### TASK PROMPT
Below are records that should be duplicated exactly, with no image retained.

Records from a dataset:
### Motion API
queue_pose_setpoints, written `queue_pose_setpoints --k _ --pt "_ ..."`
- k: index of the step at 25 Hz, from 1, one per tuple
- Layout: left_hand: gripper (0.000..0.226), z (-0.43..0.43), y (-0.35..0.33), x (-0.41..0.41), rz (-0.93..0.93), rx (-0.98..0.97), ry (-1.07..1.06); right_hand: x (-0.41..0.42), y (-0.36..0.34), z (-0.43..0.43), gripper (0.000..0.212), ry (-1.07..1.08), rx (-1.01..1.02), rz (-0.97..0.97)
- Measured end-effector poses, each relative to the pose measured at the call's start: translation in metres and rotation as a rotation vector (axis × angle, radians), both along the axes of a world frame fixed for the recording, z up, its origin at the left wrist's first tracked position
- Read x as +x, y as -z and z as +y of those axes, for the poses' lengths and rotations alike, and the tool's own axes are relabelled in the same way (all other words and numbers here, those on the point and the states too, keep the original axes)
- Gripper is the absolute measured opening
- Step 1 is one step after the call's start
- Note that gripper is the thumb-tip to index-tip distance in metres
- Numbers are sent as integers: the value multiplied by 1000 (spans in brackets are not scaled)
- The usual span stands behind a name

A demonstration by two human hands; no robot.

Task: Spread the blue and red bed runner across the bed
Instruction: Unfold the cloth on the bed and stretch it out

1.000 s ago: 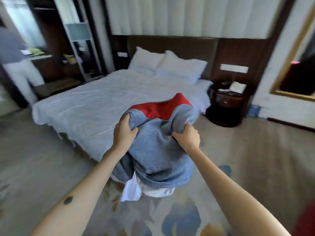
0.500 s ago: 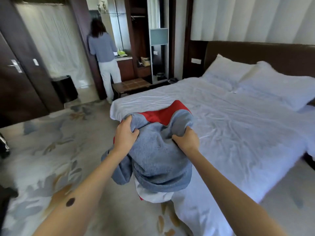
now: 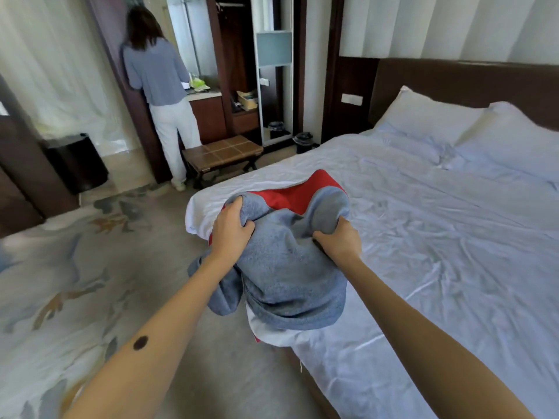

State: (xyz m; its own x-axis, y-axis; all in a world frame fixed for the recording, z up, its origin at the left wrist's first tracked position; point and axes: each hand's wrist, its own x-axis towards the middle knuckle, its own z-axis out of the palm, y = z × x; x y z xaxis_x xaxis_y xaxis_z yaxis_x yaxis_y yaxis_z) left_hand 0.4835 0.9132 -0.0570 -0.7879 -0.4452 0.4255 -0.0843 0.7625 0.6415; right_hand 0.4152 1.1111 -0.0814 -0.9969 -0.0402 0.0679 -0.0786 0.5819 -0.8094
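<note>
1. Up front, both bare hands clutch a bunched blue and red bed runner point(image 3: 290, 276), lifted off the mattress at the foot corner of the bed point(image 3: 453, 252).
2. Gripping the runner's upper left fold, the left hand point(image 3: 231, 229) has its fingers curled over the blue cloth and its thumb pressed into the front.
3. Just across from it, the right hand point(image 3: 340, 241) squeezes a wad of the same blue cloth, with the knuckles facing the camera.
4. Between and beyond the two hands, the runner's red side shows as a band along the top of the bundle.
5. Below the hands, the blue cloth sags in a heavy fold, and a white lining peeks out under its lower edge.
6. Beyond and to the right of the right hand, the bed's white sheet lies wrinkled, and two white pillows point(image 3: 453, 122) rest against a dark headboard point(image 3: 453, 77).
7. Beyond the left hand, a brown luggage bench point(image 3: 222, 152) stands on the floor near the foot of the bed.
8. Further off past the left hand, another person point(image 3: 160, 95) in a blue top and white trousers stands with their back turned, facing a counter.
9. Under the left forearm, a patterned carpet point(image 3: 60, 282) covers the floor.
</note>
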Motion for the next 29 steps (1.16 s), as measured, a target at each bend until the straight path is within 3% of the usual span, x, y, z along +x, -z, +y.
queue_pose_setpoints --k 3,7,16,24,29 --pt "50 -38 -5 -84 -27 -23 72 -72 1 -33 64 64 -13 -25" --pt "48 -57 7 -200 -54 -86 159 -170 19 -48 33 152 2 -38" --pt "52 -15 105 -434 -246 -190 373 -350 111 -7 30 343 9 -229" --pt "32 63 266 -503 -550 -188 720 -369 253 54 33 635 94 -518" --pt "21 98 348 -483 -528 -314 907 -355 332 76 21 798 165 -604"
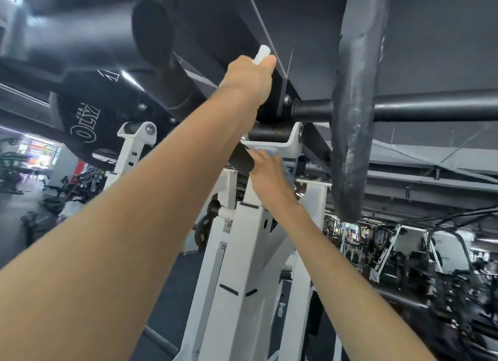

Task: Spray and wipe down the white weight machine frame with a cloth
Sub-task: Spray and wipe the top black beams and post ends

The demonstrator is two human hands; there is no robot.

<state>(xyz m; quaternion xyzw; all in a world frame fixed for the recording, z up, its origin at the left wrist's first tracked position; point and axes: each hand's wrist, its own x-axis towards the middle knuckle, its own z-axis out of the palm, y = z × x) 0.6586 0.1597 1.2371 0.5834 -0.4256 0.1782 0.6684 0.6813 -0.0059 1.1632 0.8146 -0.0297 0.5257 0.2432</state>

### RESPONSE AREA
### Motion API
queue_pose_setpoints, written `queue_pose_setpoints --k _ --pt "_ ..."`
- k: index of the step at 25 Hz, from 1, one per tuple
- Layout: left_hand: gripper (0.000..0.226), z (-0.43..0.43), y (-0.35..0.33), x (-0.41..0.41), rz (-0.93..0.93), rx (-0.98..0.97), ry (-1.07..1.06); right_hand: x (-0.41..0.42), y (-0.36..0.34), z (-0.43..0.43), gripper (0.000..0.212), ry (-1.07..1.08), rx (-1.01..1.02), rz (-0.97..0.97)
- Measured end-effector poses, each relative to the pose measured at the call's start: translation in metres and rotation as a rotation vector (axis × angle, radians), both along the axes of a world frame fixed for the recording, z up, its origin at the left wrist's first tracked position
- Read x as +x, y as -z and z as +y of those axes, for the poses' lengths and rotations alike, and the tool's own axes are relabelled in the same way (all other words and numbers here, those on the point and the states too, keep the original axes)
- Gripper is the absolute measured opening
- Step 1 is one step after the call's start
- Note that gripper is the thumb-tip to index-tip distance in metres
- Numbers are sent as integers: the value multiplied by 1000 (spans in brackets are not scaled)
- The usual span stands behind a name

A demonstration by two human hands; no robot.

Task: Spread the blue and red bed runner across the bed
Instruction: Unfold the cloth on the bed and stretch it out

1.000 s ago: 
0.500 s ago: 
now: 

State: (xyz m; its own x-axis, y-axis; all in a world frame fixed for the recording, z up, its origin at the left wrist's first tracked position; point and axes: each hand's wrist, its own x-axis towards the middle knuckle, its own z-axis out of the palm, y = z × x; x y z xaxis_x xaxis_y xaxis_z yaxis_x yaxis_y yaxis_z) left_hand 0.4835 0.9132 -0.0570 -0.7879 -0.4452 0.4255 -0.0843 0.7625 0.6415; right_hand 0.4152 1.1111 -0.0814 -0.9969 -0.0402 0.0679 -0.0786 0.5819 -0.8094
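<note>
1. Up front, both bare hands clutch a bunched blue and red bed runner point(image 3: 290, 276), lifted off the mattress at the foot corner of the bed point(image 3: 453, 252).
2. Gripping the runner's upper left fold, the left hand point(image 3: 231, 229) has its fingers curled over the blue cloth and its thumb pressed into the front.
3. Just across from it, the right hand point(image 3: 340, 241) squeezes a wad of the same blue cloth, with the knuckles facing the camera.
4. Between and beyond the two hands, the runner's red side shows as a band along the top of the bundle.
5. Below the hands, the blue cloth sags in a heavy fold, and a white lining peeks out under its lower edge.
6. Beyond and to the right of the right hand, the bed's white sheet lies wrinkled, and two white pillows point(image 3: 453, 122) rest against a dark headboard point(image 3: 453, 77).
7. Beyond the left hand, a brown luggage bench point(image 3: 222, 152) stands on the floor near the foot of the bed.
8. Further off past the left hand, another person point(image 3: 160, 95) in a blue top and white trousers stands with their back turned, facing a counter.
9. Under the left forearm, a patterned carpet point(image 3: 60, 282) covers the floor.
</note>
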Motion for the next 29 steps (1.16 s), as measured, a target at each bend until the straight path is within 3% of the usual span, x, y, z along +x, -z, +y.
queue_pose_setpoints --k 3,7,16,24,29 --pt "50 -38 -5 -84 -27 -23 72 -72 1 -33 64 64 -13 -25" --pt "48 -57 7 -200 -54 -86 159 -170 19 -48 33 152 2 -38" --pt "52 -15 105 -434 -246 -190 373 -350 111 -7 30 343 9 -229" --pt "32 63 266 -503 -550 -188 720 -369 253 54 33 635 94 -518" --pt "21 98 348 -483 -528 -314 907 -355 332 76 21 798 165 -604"

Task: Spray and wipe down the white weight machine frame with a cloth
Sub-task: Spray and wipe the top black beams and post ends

The demonstrator is two human hands; there is no robot.

<state>(xyz m; quaternion xyzw; all in a world frame fixed for the recording, z up, its origin at the left wrist's first tracked position; point and axes: each hand's wrist, its own x-axis towards the middle knuckle, its own z-axis out of the palm, y = z × x) 0.6586 0.1597 1.2371 0.5834 -0.4256 0.1782 0.6684 0.6813 -0.0059 1.1632 0.8146 -0.0297 0.5257 0.2432</state>

There is no more to this answer.